The Independent Brewers Association (IBA) has reacted to the acquisition of Balter Brewing Co by CUB, explaining that the brewery is no longer eligible to be a member.

“All business owners have the right to make that decision and we congratulate them for taking the leap to start a business and for getting some form of return for their efforts,” the IBA said in a statement.

“However, their IBA membership had already lapsed and as they have made the decision to sell the business to a large brewer, they made that decision in full knowledge that they are no longer eligible to be a member of the IBA.”

The industry has seen another group of formerly independent breweries get bought by big international brewers, and the IBA believes that is the improvement and growth of independent breweries that has driven these acquisitions.

In June 2018, independent beer represented 6% of total beer volume and had grown by 25% compared to the previous year, showcasing the growth of the category.

“It’s not the IBA’s place to comment around each situation and instance, and what drove each sale from the seller’s perspective,” the IBA said in a statement. “However, we can say that the continued growth and excitement the independent brewers are experiencing is driving the large brewers to be far more acquisitive.

“That response is a real sign that independent brewers are successfully tapping into the growing thirst for independent beer which is driving the growth of distribution and is building strong market share as a segment within the broader beer market.”

With Balter stating the fast-tracking of its ambitions as one of the reasons for its acquisition, the IBA has restated its resolve to help independent breweries to grow as its plans the second phase of the Independent Seal roll out, including the introduction of the Supporter Seal.

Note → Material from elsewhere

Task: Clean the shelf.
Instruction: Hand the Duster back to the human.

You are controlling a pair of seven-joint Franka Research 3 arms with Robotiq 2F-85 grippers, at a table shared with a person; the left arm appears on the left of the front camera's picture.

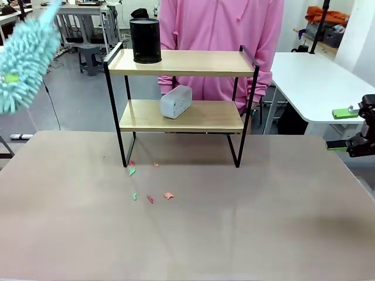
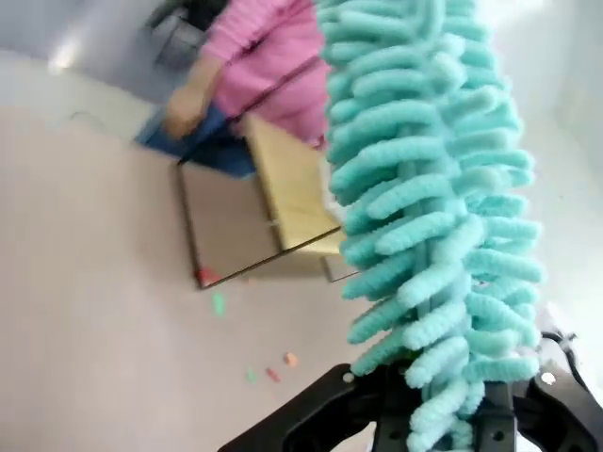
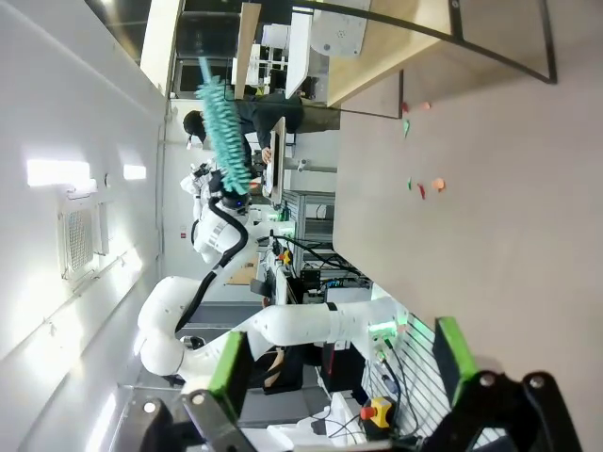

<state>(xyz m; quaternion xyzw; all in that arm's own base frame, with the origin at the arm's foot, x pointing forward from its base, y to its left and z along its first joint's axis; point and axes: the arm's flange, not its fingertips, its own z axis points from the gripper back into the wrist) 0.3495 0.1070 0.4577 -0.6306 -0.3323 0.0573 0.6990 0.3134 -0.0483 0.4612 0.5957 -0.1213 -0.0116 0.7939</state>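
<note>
The shelf [image 1: 181, 62] stands at the table's far middle, two light wooden boards on a black frame. A black cylinder [image 1: 145, 40] sits on the top board and a grey-white box [image 1: 176, 101] on the lower one. A fluffy teal duster [image 1: 23, 58] hangs in the air at the far left, well off the shelf. In the left wrist view my left gripper [image 2: 443, 428] is shut on the duster [image 2: 433, 207], with the shelf [image 2: 292, 184] below. My right gripper [image 1: 341, 129] stands open at the right edge, its jaws empty [image 3: 339, 358].
Small red, green and orange scraps [image 1: 150, 199] lie on the table by the shelf's front left leg. A person in a pink top [image 1: 220, 23] stands behind the shelf. A white side table [image 1: 316, 82] is at the far right.
</note>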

“The IBA’s resolve remains as strong as it was prior to this announcement – we are here to help the remaining independent brewers work together, to step into the gap created, and to continue building strong sustainable independent businesses. 

“We need to maintain the integrity of Independent beer on behalf of the hundreds of brewers who remain truly independent and be focused on supporting the small independent brewers who will benefit from that.

“Independence still matters to the IBA as a collective of breweries and it still matters to the growing number of beer drinkers who place great value on it.

“Whilst an individual brewer has chosen to cast aside its independence for a range of reasons it does nothing to weaken the value that conscious drinkers place on independence, in fact, there is a possible argument to suggest that it emboldens it.”